Rocket tubes were crushed, and a colossal proton gun had been hurled from its turret.
This murdered craft must have been a Legion battleship—
His heart came up in his throat.
He staggered back from the wreckage, and shook his head blankly.
He saw Giles Habibula and Hal Samdu staring at him.
“The Invincible—”
Numbing despair had paralyzed his voice, but he needed to say no more.
The mighty Invincible had been reduced to this battered fragment.
That meant that Jay Kalam’s gesture of friendship had failed.
It meant that the Cometeers had no friendly purpose—and now, since they had liberated Stephen Oreo, that arch-traitor could defend them against AKKA.
“Ah, so!” Giles Habibula moaned bitterly.
“It’s only a miserable bit of the great Invincible.
And the coffin, no doubt, of poor Jay—”
“Perhaps he’s still alive.”
Bob Star clutched eagerly at that faint hope.
“His quarters were forward, in this section.
And somebody must have been alive, to fire those rockets—”
“Before the crash,” the old man muttered.
“But now I see no sign of life.”
Yet it was he who spoke, after Bob Star and Hal Samdu had failed to get inside this fragment of the craft.
“Lad,” he asked, “you say the forward valve is clear?”
“It is,” Bob Star said.
“But locked.”
“Then help me reach it.”
They lifted him into the wreckage, to the mechanism of a great entrance valve.
He clung to a twisted beam before it, peering hi the darkness at the lock.

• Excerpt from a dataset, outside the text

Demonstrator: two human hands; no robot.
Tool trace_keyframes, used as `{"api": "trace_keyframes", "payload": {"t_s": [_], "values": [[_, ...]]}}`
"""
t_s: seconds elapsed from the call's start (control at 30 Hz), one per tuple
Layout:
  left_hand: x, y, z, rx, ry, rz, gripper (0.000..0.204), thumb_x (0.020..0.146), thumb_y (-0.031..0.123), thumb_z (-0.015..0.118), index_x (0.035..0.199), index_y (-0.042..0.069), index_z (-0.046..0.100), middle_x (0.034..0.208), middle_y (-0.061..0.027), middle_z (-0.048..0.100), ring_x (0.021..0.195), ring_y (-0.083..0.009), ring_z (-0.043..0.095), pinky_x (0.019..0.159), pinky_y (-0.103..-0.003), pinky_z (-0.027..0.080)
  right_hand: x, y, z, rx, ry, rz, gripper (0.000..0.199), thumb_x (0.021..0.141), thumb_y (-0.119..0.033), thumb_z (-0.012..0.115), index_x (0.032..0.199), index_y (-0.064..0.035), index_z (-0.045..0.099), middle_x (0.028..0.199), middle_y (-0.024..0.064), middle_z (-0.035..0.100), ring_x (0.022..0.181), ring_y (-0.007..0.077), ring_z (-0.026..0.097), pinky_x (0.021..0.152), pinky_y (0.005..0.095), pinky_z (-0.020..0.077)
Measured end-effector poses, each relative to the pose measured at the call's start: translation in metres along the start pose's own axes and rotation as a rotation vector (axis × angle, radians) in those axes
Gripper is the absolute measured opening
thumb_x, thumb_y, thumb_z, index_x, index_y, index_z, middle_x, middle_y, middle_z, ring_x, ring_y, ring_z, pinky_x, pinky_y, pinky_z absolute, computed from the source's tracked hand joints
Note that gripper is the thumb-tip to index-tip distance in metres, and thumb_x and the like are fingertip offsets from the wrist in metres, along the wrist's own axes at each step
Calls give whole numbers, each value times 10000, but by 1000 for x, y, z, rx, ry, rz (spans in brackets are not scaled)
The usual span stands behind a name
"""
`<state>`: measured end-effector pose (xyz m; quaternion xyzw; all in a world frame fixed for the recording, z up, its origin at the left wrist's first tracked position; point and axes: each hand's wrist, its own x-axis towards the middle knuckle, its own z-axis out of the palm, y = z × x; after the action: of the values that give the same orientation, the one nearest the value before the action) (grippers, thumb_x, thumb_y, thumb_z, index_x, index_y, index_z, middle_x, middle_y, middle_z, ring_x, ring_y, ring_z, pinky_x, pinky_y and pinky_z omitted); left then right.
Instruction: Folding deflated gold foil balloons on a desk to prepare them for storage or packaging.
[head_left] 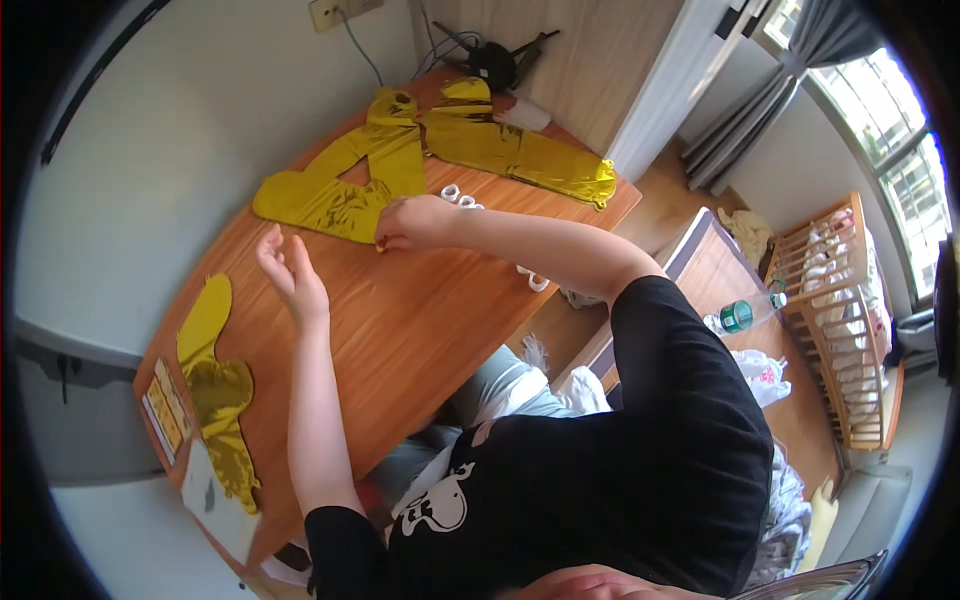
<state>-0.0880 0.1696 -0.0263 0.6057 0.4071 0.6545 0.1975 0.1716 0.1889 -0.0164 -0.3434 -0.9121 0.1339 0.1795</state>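
Observation:
A flat gold foil balloon [395, 155], uninflated and angular in shape, lies on the wooden table [400, 300] in front of me. At its near right corner my right hand [418, 222] is closed, with a bit of gold foil showing under the fingertips. My left hand [293, 278] is raised over the table, just short of the balloon's left end, fingers apart and holding nothing. Small white rings [450, 192], perhaps tape rolls, sit beyond my right forearm. Another white ring [538, 284] shows on the forearm's near side, by the table edge.
Further gold foil balloons lie at the far right [515, 155] and on the left [215, 385]. A black router [490, 65] with cables stands at the back corner. White sheet [215, 500] at the left edge. A plastic bottle [735, 317] and wooden crib [835, 320] are at right.

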Motion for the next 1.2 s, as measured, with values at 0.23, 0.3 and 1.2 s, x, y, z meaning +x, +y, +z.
{"api": "trace_keyframes", "payload": {"t_s": [0.23,0.3,1.2], "values": [[-12,-25,30,312,-395,9,309,978,105,636,1260,19,539,1259,-137,577,1217,-318,521,1081,-445,389,-3,17,1,-171,4,-52,170,950,-229,656,1075,-153,743,957,66,741,900,297,713,770,435,575],[-11,-24,30,297,-389,35,290,934,75,662,1205,10,583,1230,-161,603,1192,-348,548,1057,-459,417,5,17,-1,-149,-20,1,167,956,-237,648,1065,-157,746,943,68,746,867,305,717,753,436,576],[-19,-10,30,496,-503,184,403,871,192,722,1265,164,644,1289,-65,595,1264,-305,530,1026,-512,416,43,30,-34,231,-53,437,271,935,-294,757,1069,-59,743,935,70,752,860,157,677,776,326,531]]}}
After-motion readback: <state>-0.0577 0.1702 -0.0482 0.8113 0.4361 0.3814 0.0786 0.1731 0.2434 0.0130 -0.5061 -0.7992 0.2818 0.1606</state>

“Ah, me!” he whispered sadly.
“Why must a fighting ship be se-cured like a precious safe?
Have they no trust in the men of the Le-gion?”
Bob Star, watching, marveled at the quick, deft certainty of the old man’s pudgy fingers.
He was hardly surprised when something clicked beyond the blackened armor plate, and whirring motors began opening the outer valve.
“Do you know, lad,” Giles Habibula wheezed triumphantly, “there’s not another man in all the System who could pick such a lock?
The fact is that it might have troubled me—if Jay hadn’t called on me to help his experts design it!
But let’s look for him.”
The bridge was dark and empty.
They paused to read the last, neatly written entry in the log:
Wreck falling toward south pole of Neptune.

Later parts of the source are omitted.